* How to complete this task
Count how many lines in the data hold "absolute". Only the number.

* Data shown
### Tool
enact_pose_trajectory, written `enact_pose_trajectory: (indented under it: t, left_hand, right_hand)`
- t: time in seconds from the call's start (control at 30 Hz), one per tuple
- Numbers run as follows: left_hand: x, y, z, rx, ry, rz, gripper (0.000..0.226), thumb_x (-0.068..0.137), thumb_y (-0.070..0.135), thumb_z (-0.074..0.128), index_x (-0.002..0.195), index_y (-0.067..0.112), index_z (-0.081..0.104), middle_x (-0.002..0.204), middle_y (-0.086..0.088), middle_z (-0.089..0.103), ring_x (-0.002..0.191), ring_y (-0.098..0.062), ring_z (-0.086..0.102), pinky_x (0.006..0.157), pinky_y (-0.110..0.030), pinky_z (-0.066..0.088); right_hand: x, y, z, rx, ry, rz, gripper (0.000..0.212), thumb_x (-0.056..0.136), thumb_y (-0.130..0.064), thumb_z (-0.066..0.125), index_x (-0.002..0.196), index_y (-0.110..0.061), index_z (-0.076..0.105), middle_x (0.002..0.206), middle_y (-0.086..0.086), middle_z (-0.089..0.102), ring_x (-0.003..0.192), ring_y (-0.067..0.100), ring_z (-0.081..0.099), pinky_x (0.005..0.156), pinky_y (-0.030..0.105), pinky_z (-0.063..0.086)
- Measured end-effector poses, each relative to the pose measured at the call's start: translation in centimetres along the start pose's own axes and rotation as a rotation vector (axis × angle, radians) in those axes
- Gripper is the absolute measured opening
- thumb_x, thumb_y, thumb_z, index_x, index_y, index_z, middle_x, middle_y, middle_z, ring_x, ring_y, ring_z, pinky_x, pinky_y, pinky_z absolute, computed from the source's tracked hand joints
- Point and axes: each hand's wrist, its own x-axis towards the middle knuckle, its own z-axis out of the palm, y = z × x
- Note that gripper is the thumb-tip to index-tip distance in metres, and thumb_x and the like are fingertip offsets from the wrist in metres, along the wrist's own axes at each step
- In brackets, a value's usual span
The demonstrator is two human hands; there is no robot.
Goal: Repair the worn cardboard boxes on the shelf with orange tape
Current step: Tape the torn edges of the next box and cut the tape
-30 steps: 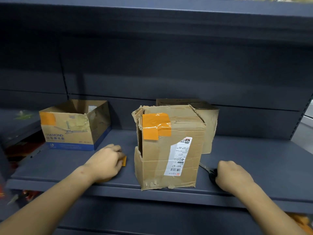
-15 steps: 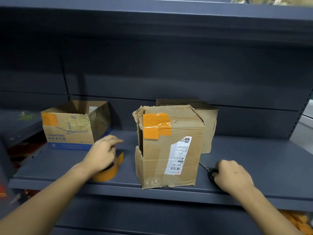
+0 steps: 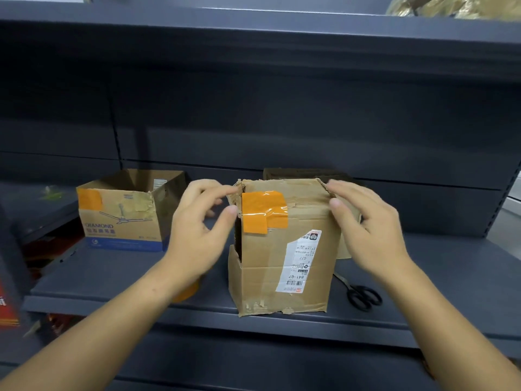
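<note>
A worn upright cardboard box stands at the front of the dark shelf, with an orange tape patch at its torn top left corner and a white label on its front. My left hand hovers at the box's upper left corner, fingers loosely spread, thumb near the torn edge. My right hand is at the upper right corner, fingers relaxed. Neither hand grips anything. The orange tape roll lies on the shelf, mostly hidden under my left wrist. Black scissors lie right of the box.
An open box with a fan picture and an orange patch sits at the left. Another brown box stands behind the middle one. The shelf above hangs low overhead. Red items show on a lower level at the far left.
My left hand let go of the tape roll and my right hand let go of the scissors. Both rose to the top corners of the middle box.
</note>
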Motion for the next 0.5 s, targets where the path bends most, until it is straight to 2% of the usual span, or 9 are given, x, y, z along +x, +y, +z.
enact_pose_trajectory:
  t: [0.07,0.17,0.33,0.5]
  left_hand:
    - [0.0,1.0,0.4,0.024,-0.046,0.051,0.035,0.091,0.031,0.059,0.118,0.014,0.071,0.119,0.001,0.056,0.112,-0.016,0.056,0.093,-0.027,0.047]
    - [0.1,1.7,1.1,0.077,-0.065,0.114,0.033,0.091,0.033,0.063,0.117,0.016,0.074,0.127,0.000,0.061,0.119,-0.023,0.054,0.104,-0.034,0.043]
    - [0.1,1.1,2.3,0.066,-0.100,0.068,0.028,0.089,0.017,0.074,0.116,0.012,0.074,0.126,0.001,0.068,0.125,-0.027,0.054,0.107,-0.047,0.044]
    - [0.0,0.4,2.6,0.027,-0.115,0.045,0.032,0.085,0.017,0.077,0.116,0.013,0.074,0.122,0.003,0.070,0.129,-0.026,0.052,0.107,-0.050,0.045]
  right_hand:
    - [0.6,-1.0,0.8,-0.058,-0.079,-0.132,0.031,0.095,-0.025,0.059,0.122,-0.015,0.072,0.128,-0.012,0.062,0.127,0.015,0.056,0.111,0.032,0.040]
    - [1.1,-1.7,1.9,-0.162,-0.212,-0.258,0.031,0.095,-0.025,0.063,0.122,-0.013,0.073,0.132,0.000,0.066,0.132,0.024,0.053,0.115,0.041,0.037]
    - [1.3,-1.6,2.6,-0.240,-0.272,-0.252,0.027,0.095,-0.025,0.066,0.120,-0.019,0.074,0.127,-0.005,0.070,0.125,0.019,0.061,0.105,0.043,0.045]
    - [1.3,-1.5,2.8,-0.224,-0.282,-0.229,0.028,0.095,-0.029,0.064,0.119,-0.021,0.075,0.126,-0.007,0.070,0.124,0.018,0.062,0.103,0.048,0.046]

* Reply to the exercise
2